|Year : 2015 | Volume
| Issue : 4 | Page : 154-155
Persistent Asymptomatic Left-sided Sciatic Artery: A Rare Case Report with Review of Literature
Amit Mahajan, Anil Luther, Premjith Chandran
Department of Vascular Surgery, Christian Medical College, Ludhiana, Punjab, India
|Date of Web Publication||13-Apr-2016|
Department of Vascular Surgery, Christian Medical College, Ludhiana, Punjab
Source of Support: None, Conflict of Interest: None
Persistent sciatic artery is a very uncommon embryologic vascular anomaly, with a prevalence of 0.05% based on reported studies. Although the majority of these patients are asymptomatic, it continues to be one of the risk factors for vascular compromise to lower extremity due to the rare complications associated with it such as aneurysmal dilatation, thrombosis or embolic phenomena, and arteriovenous malformations. We present a rare case of a 45-year-old woman with severe narrowing of bilateral superficial femoral arteries, and the left inferior gluteal artery continuing as the popliteal artery.

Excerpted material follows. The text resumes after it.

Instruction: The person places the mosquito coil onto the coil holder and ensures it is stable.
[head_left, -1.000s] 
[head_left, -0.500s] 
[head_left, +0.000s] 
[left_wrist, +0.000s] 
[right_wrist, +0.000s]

Keywords: Inferior gluteal artery, persistent, popliteal artery, sciatic artery
|How to cite this article:|
Mahajan A, Luther A, Chandran P. Persistent Asymptomatic Left-sided Sciatic Artery: A Rare Case Report with Review of Literature. Indian J Vasc Endovasc Surg 2015;2:154-5
|How to cite this URL:|
Mahajan A, Luther A, Chandran P. Persistent Asymptomatic Left-sided Sciatic Artery: A Rare Case Report with Review of Literature. Indian J Vasc Endovasc Surg [serial online] 2015 [cited 2020 Sep 28];2:154-5. Available from: http://www.indjvascsurg.org/text.asp?2015/2/4/154/180123
| Introduction|| |
The sciatic artery is the main blood supply to the lower extremity in the human embryo prior to the development of the femoral artery. The persistent sciatic artery or arteria comitans nervi ischiadici is a rare vascular variant. It is a branch of the internal iliac artery. It leaves the pelvis in proximity with the sciatic nerve and it continues as the popliteal artery. It was first reported by Green in The Lancet in1832.  The lack of regression of embryonic axial artery leads to this anomaly. Sciatic artery is a continuation of the internal iliac artery, which communicates with popliteal artery and tibial arteries distally. Once the femoral artery starts developing, the sciatic artery starts involuting, a process which is completed by the 3 rd week of gestation, leaving behind the inferior gluteal artery. Until date <100 cases of persistent sciatic artery had been reported worldwide. We report a rare case of a woman with severe narrowing of bilateral superficial femoral arteries, and the left inferior gluteal artery continuing as the popliteal artery.
| Case Report|| |
A 45-year-old woman with no comorbidities sought for medical care at our hospital with complaints of pain right lower limb for 5 years. She describes it as a claudication type of pain with no rest pain. On physical examination, bilateral anterior tibial artery pulsations were feeble, and pulsations over dorsalis pedis were not palpable. Doppler study of bilateral lower limbs showed reduced and biphasic flow in bilateral anterior tibial arteries and dorsalis pedis arteries.
Computed tomography (CT) angiography [Figure 1] showed narrowing of bilateral superficial femoral arteries with left inferior gluteal artery coursing along the posterior aspect of the thigh and is continuing as popliteal artery in the popliteal fossa. Bilateral anterior tibial arteries are narrow in calibre, and bilateral dorsalis pedis arteries are not visualized. Since the patient was asymptomatic on the left side, medical line of treatment was offered to the patient with close follow-up.
| Discussion|| |
Persistent sciatic artery also named as an artery to sciatic nerve, accompany artery to ischiadic nerve, ischio-popliteal artery, or persistent axis artery is a rare embryologic anomaly reported in 0.025-0.04% of people.  In 50% cases, it occurs on the right and in 20% in the left and bilaterally in 30%. It affects both genders equally and can present clinically at any age. The average age of presentation is 44 years.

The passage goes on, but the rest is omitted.